Le pacte des autocrates
Nous mettre en garde face aux tyrans
Pendant que le bouffon mafieux fricote un beau gros chaos pour l’ensemble des pays occidentaux « amis », les dictateurs de la planète s’associent avec entrain pour faire avaler leur gueuleton au monde entier.
Le livre Le pacte des autocrates n’offre rien de très réjouissant pour l’avenir, si ce n’est de nous mettre en garde face aux tyrans. Les auteurs sont Isabelle Mandraud, journaliste internationale au journal Le Monde, et Julien Théron, professeur en sciences politiques dans des universités à Paris.
Ils nous apprennent que 70% de la population mondiale vit maintenant sous des gouvernements autoritaires, soit plus de cinq milliards de personnes.
La Russie et la Chine sont bien sûr les deux plus puissants de ces pays, mais on peut nommer aussi la Turquie, l’Égypte, l’Iran, la Corée du Nord, le Venezuela et l’Inde.
Et s’ajoutent, surtout dans les dernières années, une enfilade de pays qui ont tendance à créer des collaborations politiques et économiques avec d’autres pays autocratiques.

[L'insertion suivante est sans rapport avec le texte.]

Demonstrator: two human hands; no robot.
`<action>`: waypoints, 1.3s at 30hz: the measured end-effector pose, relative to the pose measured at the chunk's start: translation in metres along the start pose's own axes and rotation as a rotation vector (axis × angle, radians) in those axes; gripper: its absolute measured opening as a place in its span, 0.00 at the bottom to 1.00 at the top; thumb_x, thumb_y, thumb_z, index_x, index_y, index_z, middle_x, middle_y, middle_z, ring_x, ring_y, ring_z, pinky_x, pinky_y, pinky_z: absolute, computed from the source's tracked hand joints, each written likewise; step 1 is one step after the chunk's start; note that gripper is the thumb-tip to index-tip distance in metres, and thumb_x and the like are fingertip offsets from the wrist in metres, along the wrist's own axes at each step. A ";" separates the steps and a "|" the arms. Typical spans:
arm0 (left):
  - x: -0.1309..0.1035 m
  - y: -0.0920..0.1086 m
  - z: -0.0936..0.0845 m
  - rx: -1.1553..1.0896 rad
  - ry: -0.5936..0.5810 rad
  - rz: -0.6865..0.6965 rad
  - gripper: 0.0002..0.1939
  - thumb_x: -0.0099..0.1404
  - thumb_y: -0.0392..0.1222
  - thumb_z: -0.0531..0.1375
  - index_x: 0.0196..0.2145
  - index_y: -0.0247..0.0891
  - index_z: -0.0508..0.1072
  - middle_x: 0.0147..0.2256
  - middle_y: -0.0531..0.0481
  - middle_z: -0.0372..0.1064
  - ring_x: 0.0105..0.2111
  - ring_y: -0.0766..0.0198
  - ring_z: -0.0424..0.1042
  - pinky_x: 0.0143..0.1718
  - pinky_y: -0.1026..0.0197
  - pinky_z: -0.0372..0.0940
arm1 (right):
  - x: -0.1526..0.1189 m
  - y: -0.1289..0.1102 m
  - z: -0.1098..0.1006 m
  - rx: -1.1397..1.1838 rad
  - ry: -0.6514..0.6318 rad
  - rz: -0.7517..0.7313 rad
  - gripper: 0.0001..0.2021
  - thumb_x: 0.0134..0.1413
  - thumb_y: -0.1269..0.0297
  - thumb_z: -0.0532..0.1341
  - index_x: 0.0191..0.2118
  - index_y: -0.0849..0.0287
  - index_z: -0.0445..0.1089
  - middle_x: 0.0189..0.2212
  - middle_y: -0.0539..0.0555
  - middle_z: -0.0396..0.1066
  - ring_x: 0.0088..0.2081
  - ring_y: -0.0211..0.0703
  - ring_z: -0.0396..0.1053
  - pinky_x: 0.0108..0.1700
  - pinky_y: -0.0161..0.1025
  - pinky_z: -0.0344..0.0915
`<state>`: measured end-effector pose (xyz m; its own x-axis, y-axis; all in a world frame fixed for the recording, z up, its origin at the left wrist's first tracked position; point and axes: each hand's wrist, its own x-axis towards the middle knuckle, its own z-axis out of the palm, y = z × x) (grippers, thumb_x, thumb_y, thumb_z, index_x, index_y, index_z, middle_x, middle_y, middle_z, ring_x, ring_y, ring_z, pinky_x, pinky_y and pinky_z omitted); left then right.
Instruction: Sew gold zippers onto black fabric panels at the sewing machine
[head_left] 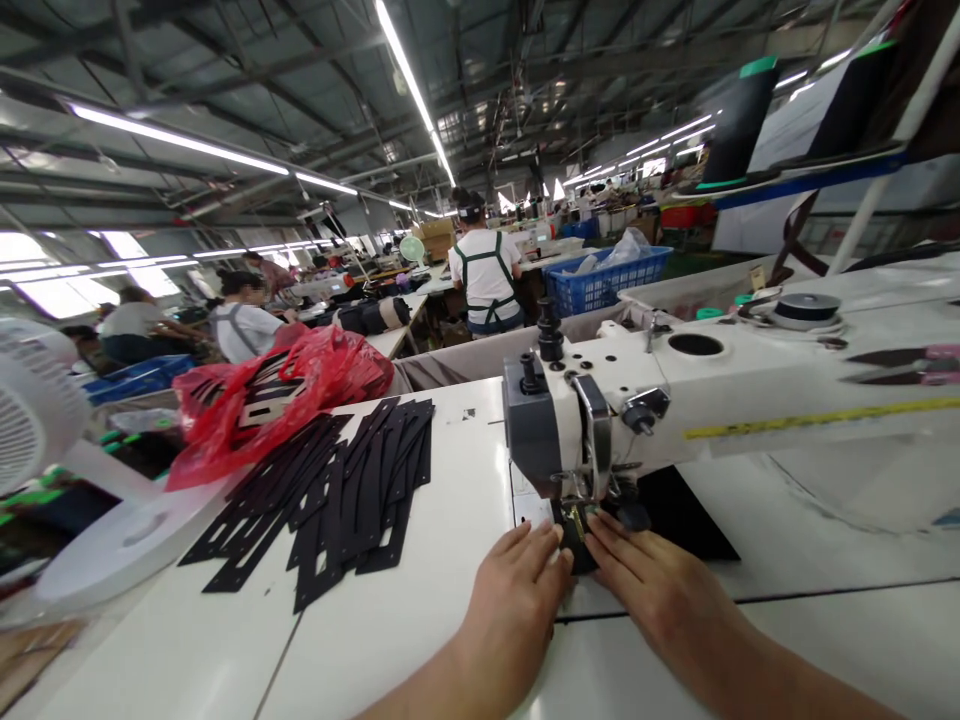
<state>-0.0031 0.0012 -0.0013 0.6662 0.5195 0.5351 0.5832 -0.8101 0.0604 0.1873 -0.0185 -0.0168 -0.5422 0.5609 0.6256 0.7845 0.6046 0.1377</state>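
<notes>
Both of my hands are at the needle area of a white and grey sewing machine [532, 420]. A small black piece of material [579, 555] lies under the presser foot, with a gold-coloured mark or metal part on it. My left hand [517, 595] rests at its left edge, fingers stretched forward and lying flat. From the right, my right hand [652, 575] presses extended fingertips on the piece close to the foot. The needle tip is hidden. A larger black flat piece [686, 515] lies behind my right hand, under the machine arm.
Left on the white table [420, 620] lie several black slotted strips [360, 490], beside a red plastic bag [292, 380] and a white fan [97, 510]. Scissors [900, 365] and a bobbin [806, 308] sit on the machine arm. Co-workers [487, 270] and a blue basket [600, 280] are beyond.
</notes>
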 end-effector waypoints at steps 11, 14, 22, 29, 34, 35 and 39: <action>0.010 -0.010 0.000 -0.017 -0.040 0.059 0.10 0.67 0.33 0.49 0.38 0.33 0.70 0.40 0.44 0.72 0.42 0.60 0.71 0.52 0.50 0.62 | 0.014 0.006 -0.006 -0.033 -0.019 -0.066 0.19 0.51 0.85 0.47 0.40 0.69 0.72 0.39 0.62 0.75 0.39 0.46 0.73 0.37 0.37 0.73; 0.012 -0.016 0.003 -0.024 -0.030 0.053 0.09 0.67 0.34 0.50 0.38 0.34 0.70 0.40 0.44 0.72 0.43 0.60 0.70 0.51 0.50 0.62 | 0.020 0.009 -0.008 -0.009 -0.042 -0.047 0.19 0.52 0.85 0.46 0.40 0.67 0.71 0.38 0.61 0.75 0.37 0.45 0.74 0.34 0.36 0.73; 0.017 -0.023 0.008 -0.050 -0.060 0.030 0.07 0.65 0.34 0.52 0.36 0.34 0.70 0.37 0.47 0.71 0.40 0.62 0.70 0.50 0.54 0.62 | 0.027 0.014 -0.002 0.119 -0.034 0.065 0.19 0.60 0.78 0.44 0.35 0.62 0.72 0.32 0.57 0.76 0.33 0.44 0.74 0.35 0.38 0.70; 0.014 -0.026 0.012 -0.064 -0.055 0.026 0.05 0.65 0.34 0.53 0.36 0.35 0.69 0.39 0.47 0.71 0.42 0.62 0.69 0.50 0.55 0.59 | 0.022 0.017 0.000 0.117 -0.026 0.050 0.18 0.61 0.77 0.43 0.39 0.62 0.70 0.33 0.57 0.75 0.34 0.45 0.73 0.34 0.40 0.71; 0.016 -0.028 0.011 -0.063 -0.070 0.032 0.06 0.64 0.33 0.53 0.35 0.35 0.69 0.36 0.48 0.71 0.39 0.62 0.69 0.50 0.55 0.58 | 0.019 0.020 0.006 0.134 -0.050 0.030 0.18 0.60 0.77 0.43 0.41 0.62 0.69 0.34 0.57 0.75 0.35 0.45 0.73 0.36 0.40 0.71; 0.017 -0.028 0.011 -0.058 -0.074 0.034 0.06 0.64 0.33 0.53 0.35 0.35 0.69 0.36 0.48 0.71 0.38 0.63 0.69 0.50 0.55 0.58 | 0.018 0.021 0.008 0.140 -0.051 0.034 0.18 0.60 0.77 0.44 0.41 0.62 0.69 0.34 0.57 0.75 0.35 0.45 0.73 0.36 0.40 0.71; 0.018 -0.030 0.013 -0.049 -0.068 0.043 0.06 0.65 0.34 0.53 0.34 0.35 0.70 0.35 0.48 0.71 0.38 0.63 0.69 0.49 0.55 0.58 | 0.016 0.023 0.013 0.149 -0.048 0.058 0.17 0.59 0.78 0.45 0.41 0.61 0.70 0.35 0.58 0.75 0.36 0.45 0.73 0.36 0.41 0.71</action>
<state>-0.0024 0.0384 -0.0039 0.7210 0.4996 0.4802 0.5311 -0.8435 0.0804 0.1930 0.0119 -0.0135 -0.5143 0.6215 0.5910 0.7633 0.6459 -0.0150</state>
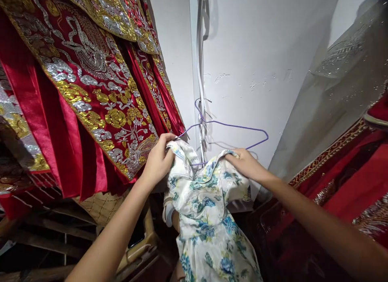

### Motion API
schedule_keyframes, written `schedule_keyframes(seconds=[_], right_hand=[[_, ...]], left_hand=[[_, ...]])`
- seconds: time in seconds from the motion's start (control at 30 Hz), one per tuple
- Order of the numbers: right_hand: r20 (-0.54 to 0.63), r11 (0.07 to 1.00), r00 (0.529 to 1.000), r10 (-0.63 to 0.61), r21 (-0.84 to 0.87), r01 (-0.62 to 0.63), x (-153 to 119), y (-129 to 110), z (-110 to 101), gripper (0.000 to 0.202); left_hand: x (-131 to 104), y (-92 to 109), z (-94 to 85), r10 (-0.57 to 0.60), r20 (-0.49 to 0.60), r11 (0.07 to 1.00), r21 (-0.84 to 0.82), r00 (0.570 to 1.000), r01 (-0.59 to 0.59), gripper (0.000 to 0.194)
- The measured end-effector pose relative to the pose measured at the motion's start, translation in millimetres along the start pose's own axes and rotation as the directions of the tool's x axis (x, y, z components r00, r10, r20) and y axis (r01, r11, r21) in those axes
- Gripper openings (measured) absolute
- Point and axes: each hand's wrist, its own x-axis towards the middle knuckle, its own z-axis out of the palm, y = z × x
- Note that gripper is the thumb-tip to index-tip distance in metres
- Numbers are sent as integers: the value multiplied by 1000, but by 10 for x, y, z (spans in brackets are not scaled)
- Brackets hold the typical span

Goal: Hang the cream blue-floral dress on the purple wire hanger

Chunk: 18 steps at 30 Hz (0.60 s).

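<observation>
A white dress (209,205) with blue and green flowers hangs down in front of me, spread between my hands. My left hand (160,158) pinches its left shoulder, close against the left arm of a purple wire hanger (236,125). On the other side my right hand (242,162) grips the right shoulder edge, its fingertips partly hidden by the cloth. The hanger's left end goes in at the left shoulder, while its right end sticks out bare above the right one. Its hook sits at a pale vertical strip (200,67) on the wall.
Red garments (115,104) with gold and silver embroidery hang at the left. Below them is a bamboo chair (142,245). More red clothing (342,185) and a clear plastic cover (315,100) are at the right. A white wall (251,51) stands behind.
</observation>
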Motion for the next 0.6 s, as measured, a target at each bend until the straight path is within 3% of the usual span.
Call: schedule_keyframes(seconds=[0.1,0.17,0.2,0.27,0.33,0.4,0.47,0.53,0.6], right_hand=[[13,998,998,-58,32,57,-82,19,50,22],[-117,995,989,-93,-35,89,-133,46,-23,26],[-214,993,971,-104,-78,89,-143,68,-97,39],[-401,985,908,-118,-166,54,-105,138,-304,68],[-492,966,859,-141,-260,9,10,237,-549,74],[-440,959,890,-118,-282,-12,164,336,-784,52],[-262,990,965,3,-137,-41,300,400,-980,28],[-43,980,983,178,103,-173,378,414,-1114,22],[54,921,959,279,269,-283,402,401,-1156,34]], left_hand=[[262,39,13,85,108,966,235,991,-108,48],[353,-24,10,117,101,954,264,988,-140,44],[379,-67,-3,121,99,953,267,988,-143,43],[413,-140,-48,121,107,946,289,987,-147,41],[446,-173,-104,132,138,940,296,982,-168,39],[493,-175,-151,152,164,948,254,975,-190,35],[556,-180,-184,102,151,973,190,983,-130,29],[628,-215,-210,-103,100,989,119,990,91,25],[699,-273,-227,-345,57,938,8,937,345,21]])
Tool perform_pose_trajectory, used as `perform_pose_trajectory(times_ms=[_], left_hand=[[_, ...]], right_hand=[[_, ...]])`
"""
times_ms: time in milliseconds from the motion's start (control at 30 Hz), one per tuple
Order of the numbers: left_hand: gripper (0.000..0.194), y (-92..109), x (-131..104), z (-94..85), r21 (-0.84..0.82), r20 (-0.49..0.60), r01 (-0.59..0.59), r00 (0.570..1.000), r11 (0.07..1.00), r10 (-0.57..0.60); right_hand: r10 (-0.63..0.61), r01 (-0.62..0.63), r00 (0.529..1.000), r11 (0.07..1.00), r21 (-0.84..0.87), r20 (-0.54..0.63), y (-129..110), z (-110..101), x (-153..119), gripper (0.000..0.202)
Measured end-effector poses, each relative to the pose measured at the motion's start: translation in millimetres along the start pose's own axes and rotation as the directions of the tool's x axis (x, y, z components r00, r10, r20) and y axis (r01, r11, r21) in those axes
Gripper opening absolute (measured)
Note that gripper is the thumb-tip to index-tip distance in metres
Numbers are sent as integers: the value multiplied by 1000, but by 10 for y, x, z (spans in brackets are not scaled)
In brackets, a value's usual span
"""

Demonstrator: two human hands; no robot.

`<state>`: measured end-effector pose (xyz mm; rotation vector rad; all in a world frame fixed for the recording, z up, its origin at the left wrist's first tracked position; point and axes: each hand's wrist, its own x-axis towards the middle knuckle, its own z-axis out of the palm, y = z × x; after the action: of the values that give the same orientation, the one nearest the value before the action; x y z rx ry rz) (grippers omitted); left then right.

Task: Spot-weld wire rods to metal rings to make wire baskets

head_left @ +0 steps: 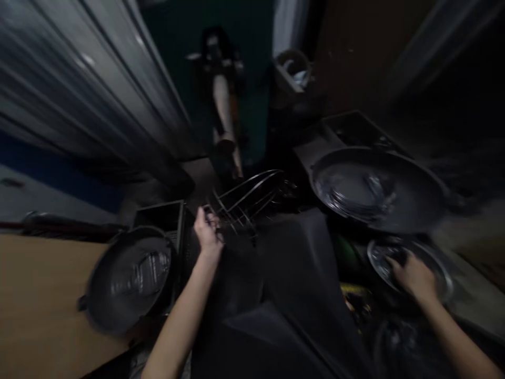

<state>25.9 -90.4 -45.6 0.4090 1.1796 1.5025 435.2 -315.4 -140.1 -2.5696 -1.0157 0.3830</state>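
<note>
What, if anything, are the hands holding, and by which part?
The left hand holds a wire frame by its left end. The right hand is at a round dish; blur hides whether it grips anything.

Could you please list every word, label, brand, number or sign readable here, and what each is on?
No text can be read: the view is dark and blurred.
Round dark grey pan, left: no lettering visible.
Round silver-rimmed bowl at the right hand: none visible.
Yellow and dark object beside that bowl: too blurred to tell.
</note>
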Motion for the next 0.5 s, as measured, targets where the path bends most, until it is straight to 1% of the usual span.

Tous semblent s’en accommoder mieux qu’avec les pays occidentaux.
Ces pays se trouvent notamment en Europe (Hongrie, Serbie), en Afrique (Guinée, Soudan, République centrafricaine, Mali), dans les Amériques (Argentine, Cuba, Nicaragua), en Asie (Birmanie, Pakistan) ou ailleurs au monde : Arabie saoudite, Qatar, Bahreïn, Kazakhstan, Tadjikistan, Biélorussie, etc.
Cercles fermés
Même les peu respectables Talibans, qui ont pris le pouvoir en Afghanistan depuis le départ des Américains, sont invités dans ces cercles fermés.
Ces pays autocratiques ont des intérêts et des comportements très variés (certains sont même en conflit), mais ils réussissent à créer des opportunités et des stratégies communes.
En février 2022, les présidents Poutine de la Russie et Xi de la Chine ont consolidé une alliance amicale, à l’occasion des Jeux olympiques d’hiver à Pékin.
C’était quelques jours à peine avant que la Russie envahisse l’Ukraine, sans que la Chine ne s’y oppose vraiment. C’était, selon les auteurs du livre, un moment clé de ce pacte qui pourrait transformer le monde.
Avant tout, les dirigeants de ces pays font valoir leurs relations commerciales. Ils signent des accords entre eux, sans consulter leur population. Ils se réunissent en congrès.
Ils s’échangent des céréales, des minéraux ou du matériel militaire. Ils votent ensemble aux Nations-Unies, s’engagent à se défendre mutuellement. Ils accusent l’Occident de tous les maux.
Et en général, ils sont très tolérants sur les pratiques de corruption ou sur les accrocs que les uns et les autres font subir aux citoyens qui s’opposent à leurs politiques.
La Chine, par exemple, s’est implantée ailleurs en promettant de nouvelles routes, des ports, des stades sportifs ou bien du matériel de surveillance et des drones.
La Russie appuie les régimes autoritaires en fournissant des soldats et des armes qui font régner l’ordre dans les cités, créant un semblant de paix. En échange, les ressources souterraines (bauxite, or, diamants) sont exploitées généreusement et les populations locales ont intérêt à réprimer toute contestation.
Entre les années 2000 et 2019, le commerce entre la Chine et l’Amérique latine est passé de 12 milliards $ à 330 milliards $. 44 % des armes qui circulent en Afrique sont importées de la Russie.
Le livre contient une vingtaine de pages de références, ce qui indique le sérieux de cette enquête. Nous vivons dans un monde inquiétant pour la démocratie.

Le pacte des autocrates, par Isabelle Mandraud et Julien Théron, Éditions Robert Laffont, 2023, 216 pages.